Reproduce the records that follow exactly as they are written.
▬▬▬▬▬▬
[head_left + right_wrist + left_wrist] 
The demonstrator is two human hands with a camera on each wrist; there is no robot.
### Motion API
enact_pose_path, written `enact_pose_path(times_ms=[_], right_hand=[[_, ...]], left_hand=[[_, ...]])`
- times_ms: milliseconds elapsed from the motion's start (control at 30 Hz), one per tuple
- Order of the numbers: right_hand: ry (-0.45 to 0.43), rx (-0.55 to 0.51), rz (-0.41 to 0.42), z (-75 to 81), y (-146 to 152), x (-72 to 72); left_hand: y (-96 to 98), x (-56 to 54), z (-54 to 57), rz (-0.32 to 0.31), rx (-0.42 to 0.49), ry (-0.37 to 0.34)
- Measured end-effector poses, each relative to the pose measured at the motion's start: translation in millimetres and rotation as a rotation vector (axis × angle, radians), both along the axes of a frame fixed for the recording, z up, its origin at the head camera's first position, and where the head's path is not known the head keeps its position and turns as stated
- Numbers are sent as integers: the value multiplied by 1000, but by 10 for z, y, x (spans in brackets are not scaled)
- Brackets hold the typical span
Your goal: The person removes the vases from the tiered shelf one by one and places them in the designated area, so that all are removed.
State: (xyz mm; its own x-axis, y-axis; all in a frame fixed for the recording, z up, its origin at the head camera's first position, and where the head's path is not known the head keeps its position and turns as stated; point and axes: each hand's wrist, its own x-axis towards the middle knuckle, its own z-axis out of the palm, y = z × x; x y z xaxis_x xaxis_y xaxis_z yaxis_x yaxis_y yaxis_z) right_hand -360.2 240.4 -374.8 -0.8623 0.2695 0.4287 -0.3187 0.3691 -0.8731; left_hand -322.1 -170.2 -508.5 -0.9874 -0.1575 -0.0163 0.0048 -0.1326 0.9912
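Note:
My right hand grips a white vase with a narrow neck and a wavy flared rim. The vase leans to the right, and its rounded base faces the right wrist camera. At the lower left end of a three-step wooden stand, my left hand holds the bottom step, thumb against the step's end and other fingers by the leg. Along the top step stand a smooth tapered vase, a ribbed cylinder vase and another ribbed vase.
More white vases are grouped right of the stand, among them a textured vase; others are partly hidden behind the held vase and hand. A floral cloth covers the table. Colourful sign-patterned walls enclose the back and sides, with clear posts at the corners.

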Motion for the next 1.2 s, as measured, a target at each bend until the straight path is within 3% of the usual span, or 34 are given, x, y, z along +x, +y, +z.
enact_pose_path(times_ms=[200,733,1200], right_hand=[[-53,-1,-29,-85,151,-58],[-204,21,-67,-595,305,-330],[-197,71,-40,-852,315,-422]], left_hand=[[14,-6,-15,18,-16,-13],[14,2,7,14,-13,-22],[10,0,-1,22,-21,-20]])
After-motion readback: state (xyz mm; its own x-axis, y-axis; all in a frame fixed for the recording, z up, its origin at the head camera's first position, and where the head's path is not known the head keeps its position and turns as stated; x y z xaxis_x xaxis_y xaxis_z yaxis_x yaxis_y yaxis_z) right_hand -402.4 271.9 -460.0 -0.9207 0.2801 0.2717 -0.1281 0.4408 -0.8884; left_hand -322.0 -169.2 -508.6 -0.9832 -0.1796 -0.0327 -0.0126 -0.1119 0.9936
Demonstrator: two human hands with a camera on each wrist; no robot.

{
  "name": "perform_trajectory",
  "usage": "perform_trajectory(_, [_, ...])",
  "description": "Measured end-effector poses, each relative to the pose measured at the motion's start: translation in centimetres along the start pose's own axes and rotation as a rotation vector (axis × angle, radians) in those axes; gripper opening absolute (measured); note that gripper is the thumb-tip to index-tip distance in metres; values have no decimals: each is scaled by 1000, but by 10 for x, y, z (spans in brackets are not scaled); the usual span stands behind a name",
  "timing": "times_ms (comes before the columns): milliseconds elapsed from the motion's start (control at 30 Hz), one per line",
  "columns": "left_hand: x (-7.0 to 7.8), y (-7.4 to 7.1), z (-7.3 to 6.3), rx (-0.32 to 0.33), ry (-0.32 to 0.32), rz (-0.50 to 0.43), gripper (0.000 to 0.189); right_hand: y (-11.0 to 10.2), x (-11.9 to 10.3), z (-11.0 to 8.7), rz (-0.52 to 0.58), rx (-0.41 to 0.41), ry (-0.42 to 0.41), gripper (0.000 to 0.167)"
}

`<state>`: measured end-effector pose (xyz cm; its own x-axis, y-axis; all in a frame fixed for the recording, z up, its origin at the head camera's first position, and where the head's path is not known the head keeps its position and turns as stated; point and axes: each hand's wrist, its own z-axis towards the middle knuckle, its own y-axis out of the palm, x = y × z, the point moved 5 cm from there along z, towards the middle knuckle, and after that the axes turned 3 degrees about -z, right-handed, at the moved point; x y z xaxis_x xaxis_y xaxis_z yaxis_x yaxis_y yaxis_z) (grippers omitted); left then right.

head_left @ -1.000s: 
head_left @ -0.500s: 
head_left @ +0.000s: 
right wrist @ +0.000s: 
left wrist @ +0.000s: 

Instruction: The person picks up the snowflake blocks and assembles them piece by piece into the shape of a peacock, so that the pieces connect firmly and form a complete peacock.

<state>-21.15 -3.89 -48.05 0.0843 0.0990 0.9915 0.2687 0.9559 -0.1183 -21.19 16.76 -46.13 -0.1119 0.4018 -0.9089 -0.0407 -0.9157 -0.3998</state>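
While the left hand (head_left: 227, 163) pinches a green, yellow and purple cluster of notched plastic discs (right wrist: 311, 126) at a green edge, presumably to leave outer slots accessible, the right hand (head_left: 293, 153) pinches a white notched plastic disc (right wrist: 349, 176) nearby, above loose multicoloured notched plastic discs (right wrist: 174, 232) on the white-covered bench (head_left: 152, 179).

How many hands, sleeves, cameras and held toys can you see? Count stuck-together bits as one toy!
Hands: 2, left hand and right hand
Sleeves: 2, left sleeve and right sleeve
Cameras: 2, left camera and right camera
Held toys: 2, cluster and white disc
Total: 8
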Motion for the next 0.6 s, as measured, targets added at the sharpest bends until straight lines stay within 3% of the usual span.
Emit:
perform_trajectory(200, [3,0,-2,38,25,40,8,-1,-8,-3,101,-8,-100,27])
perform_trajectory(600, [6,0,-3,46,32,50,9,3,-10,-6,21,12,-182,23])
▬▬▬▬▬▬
Answer section:
[head_left + right_wrist + left_wrist] 
The demonstrator is two human hands with a camera on each wrist; there is no robot.
### Motion API
enact_pose_path, written `enact_pose_path(times_ms=[_], right_hand=[[_, ...]], left_hand=[[_, ...]])`
- times_ms: milliseconds elapsed from the motion's start (control at 30 Hz), one per tuple
- Order of the numbers: right_hand: ry (-0.45 to 0.43), rx (-0.55 to 0.51), rz (-0.41 to 0.42), z (-75 to 81), y (-146 to 152), x (-72 to 72); left_hand: y (-96 to 98), x (-56 to 54), z (-54 to 57), rz (-0.32 to 0.31), rx (-0.42 to 0.49), ry (-0.37 to 0.34)
- Measured end-effector poses, each relative to the pose measured at the motion's start: translation in millimetres and rotation as a rotation vector (axis × angle, radians), both along the axes of a frame fixed for the recording, z up, its origin at the head camera's first position, and where the head's path is not known the head keeps its position and turns as stated
- Numbers are sent as integers: the value multiplied by 1000, but by 10 for z, y, x (spans in brackets are not scaled)
- Brackets hold the typical span
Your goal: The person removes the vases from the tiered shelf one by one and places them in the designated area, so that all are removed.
State: (xyz mm; its own x-axis, y-axis; all in a frame fixed for the recording, z up, its origin at the head camera's first position, and where the head's path is not known the head keeps its position and turns as stated; point and axes: each hand's wrist, its own x-axis towards the middle knuckle, its own z-axis out of the palm, y = z × x; x y z xaxis_x xaxis_y xaxis_z yaxis_x yaxis_y yaxis_z) right_hand -360.2 240.4 -374.8 -0.8623 0.2695 0.4287 -0.3187 0.3691 -0.8731; left_hand -322.1 -170.2 -508.5 -0.9874 -0.1575 -0.0163 0.0048 -0.1326 0.9912
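Note:
My right hand grips a white vase with a narrow neck and a wavy flared rim. The vase leans to the right, and its rounded base faces the right wrist camera. At the lower left end of a three-step wooden stand, my left hand holds the bottom step, thumb against the step's end and other fingers by the leg. Along the top step stand a smooth tapered vase, a ribbed cylinder vase and another ribbed vase.
More white vases are grouped right of the stand, among them a textured vase; others are partly hidden behind the held vase and hand. A floral cloth covers the table. Colourful sign-patterned walls enclose the back and sides, with clear posts at the corners.
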
Motion for the next 1.2 s, as measured, a target at each bend until the straight path is within 3% of the usual span, or 34 are given, x, y, z along +x, +y, +z.
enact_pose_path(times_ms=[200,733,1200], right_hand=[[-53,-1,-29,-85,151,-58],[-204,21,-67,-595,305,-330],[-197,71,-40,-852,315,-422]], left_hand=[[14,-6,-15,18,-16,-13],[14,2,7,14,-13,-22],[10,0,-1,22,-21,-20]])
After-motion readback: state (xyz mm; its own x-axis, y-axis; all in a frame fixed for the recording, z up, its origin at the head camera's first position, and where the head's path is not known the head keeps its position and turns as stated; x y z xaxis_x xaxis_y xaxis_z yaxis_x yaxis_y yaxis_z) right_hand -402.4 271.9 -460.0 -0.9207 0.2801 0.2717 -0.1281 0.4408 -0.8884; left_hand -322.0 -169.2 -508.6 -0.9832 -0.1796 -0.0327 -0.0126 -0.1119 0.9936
Demonstrator: two human hands with a camera on each wrist; no robot.

{
  "name": "perform_trajectory",
  "usage": "perform_trajectory(_, [_, ...])",
  "description": "Measured end-effector poses, each relative to the pose measured at the motion's start: translation in centimetres along the start pose's own axes and rotation as a rotation vector (axis × angle, radians) in those axes; gripper opening absolute (measured); note that gripper is the thumb-tip to index-tip distance in metres; values have no decimals: each is scaled by 1000, but by 10 for x, y, z (spans in brackets are not scaled); the usual span stands behind a name",
  "timing": "times_ms (comes before the columns): milliseconds elapsed from the motion's start (control at 30 Hz), one per line",
  "columns": "left_hand: x (-7.0 to 7.8), y (-7.4 to 7.1), z (-7.3 to 6.3), rx (-0.32 to 0.33), ry (-0.32 to 0.32), rz (-0.50 to 0.43), gripper (0.000 to 0.189); right_hand: y (-11.0 to 10.2), x (-11.9 to 10.3), z (-11.0 to 8.7), rz (-0.52 to 0.58), rx (-0.41 to 0.41), ry (-0.42 to 0.41), gripper (0.000 to 0.167)"
}

`<state>`: measured end-effector pose (xyz cm; its own x-axis, y-axis; all in a frame fixed for the recording, z up, its origin at the head camera's first position, and where the head's path is not known the head keeps its position and turns as stated; point and axes: each hand's wrist, its own z-axis towards the middle knuckle, its own y-axis out of the palm, x = y × z, the point moved 5 cm from there along z, towards the middle knuckle, and after that the axes turned 3 degrees about -z, right-handed, at the moved point; x y z xaxis_x xaxis_y xaxis_z yaxis_x yaxis_y yaxis_z) (grippers omitted); left then right.

head_left @ -1.000s: 
head_left @ -0.500s: 
head_left @ +0.000s: 
right wrist @ +0.000s: 
left wrist @ +0.000s: 

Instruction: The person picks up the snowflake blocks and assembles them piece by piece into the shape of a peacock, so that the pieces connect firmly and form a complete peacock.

<state>-21.15 -3.89 -48.05 0.0843 0.0990 0.9915 0.2687 0.9559 -0.1183 -21.19 16.76 -46.13 -0.1119 0.4018 -0.9089 -0.0407 -0.9157 -0.3998</state>
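While the left hand (head_left: 227, 163) pinches a green, yellow and purple cluster of notched plastic discs (right wrist: 311, 126) at a green edge, presumably to leave outer slots accessible, the right hand (head_left: 293, 153) pinches a white notched plastic disc (right wrist: 349, 176) nearby, above loose multicoloured notched plastic discs (right wrist: 174, 232) on the white-covered bench (head_left: 152, 179).

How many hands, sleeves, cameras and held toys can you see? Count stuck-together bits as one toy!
Hands: 2, left hand and right hand
Sleeves: 2, left sleeve and right sleeve
Cameras: 2, left camera and right camera
Held toys: 2, cluster and white disc
Total: 8
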Motion for the next 0.6 s, as measured, targets added at the sharpest bends until straight lines stay within 3% of the usual span.
Emit:
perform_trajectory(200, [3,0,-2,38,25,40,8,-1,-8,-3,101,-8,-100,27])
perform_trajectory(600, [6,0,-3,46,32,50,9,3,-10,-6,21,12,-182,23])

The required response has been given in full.